*** Opening Material provided ***
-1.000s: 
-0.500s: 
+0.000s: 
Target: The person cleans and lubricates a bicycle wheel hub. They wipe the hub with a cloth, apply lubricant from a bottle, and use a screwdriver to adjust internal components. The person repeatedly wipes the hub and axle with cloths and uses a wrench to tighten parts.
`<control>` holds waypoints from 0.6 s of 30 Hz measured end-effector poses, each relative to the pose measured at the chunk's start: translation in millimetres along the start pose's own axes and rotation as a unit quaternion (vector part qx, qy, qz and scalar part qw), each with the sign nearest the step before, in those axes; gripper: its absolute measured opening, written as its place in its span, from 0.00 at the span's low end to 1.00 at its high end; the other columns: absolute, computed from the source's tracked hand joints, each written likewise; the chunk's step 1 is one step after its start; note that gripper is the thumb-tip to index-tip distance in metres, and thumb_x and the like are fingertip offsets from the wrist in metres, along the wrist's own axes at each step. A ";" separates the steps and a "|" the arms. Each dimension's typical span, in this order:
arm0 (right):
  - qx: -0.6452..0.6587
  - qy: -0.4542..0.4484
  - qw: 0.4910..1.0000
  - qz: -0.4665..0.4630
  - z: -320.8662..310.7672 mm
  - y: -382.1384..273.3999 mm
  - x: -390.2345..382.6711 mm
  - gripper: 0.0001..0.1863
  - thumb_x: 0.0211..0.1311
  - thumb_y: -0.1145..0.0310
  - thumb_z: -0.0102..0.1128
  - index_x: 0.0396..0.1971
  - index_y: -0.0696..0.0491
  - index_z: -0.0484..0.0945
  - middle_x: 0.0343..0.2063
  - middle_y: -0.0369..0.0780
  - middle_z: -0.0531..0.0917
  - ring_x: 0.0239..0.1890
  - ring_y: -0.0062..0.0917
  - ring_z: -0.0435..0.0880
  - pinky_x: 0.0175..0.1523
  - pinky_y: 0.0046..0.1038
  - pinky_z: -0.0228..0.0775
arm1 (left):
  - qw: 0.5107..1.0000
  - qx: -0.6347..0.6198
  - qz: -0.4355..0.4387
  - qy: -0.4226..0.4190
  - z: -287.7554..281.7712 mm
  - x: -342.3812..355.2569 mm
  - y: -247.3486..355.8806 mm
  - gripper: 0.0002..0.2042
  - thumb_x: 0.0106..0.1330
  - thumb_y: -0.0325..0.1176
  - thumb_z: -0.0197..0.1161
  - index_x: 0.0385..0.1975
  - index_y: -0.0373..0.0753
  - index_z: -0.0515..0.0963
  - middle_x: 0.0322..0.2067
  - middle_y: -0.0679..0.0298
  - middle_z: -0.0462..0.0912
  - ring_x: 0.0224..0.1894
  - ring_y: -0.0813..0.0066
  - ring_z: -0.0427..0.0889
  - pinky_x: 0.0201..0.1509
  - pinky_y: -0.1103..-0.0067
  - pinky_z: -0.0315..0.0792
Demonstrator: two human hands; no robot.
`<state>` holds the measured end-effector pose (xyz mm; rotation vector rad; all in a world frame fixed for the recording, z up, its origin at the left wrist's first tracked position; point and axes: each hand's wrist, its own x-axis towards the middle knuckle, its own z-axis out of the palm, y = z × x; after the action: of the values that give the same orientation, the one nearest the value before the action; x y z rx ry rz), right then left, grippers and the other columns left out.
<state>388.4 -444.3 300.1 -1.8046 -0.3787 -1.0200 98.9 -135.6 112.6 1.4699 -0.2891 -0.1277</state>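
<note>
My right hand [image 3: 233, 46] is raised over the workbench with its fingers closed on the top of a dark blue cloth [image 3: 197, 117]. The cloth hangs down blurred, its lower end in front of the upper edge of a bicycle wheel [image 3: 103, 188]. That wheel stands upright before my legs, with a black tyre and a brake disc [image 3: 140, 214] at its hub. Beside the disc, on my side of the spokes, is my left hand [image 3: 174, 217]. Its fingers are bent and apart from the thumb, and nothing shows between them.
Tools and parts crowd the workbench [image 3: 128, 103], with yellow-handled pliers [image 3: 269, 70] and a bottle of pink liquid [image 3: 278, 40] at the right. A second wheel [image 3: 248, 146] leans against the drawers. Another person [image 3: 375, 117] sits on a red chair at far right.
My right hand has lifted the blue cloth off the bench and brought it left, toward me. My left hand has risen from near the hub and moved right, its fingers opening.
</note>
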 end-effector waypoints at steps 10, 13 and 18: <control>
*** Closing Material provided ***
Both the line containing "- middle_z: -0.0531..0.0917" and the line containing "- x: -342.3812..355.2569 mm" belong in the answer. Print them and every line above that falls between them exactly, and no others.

  - middle_z: -0.0531..0.0917
  - ring_x: 0.0239..0.1890
  - ring_y: -0.0062..0.0917
  - ring_z: -0.0435..0.0880
  - pinky_x: 0.0175..0.1523
  - pinky_y: 0.0046..0.1038
  - pinky_z: -0.0228..0.0775
arm1 (left):
  - qw: 0.5107..1.0000
  - qx: -0.6347..0.6198
  - qz: -0.4355..0.4387
  - qy: -0.4226..0.4190
  - z: -287.7554..281.7712 mm
  - x: -342.3812..355.2569 mm

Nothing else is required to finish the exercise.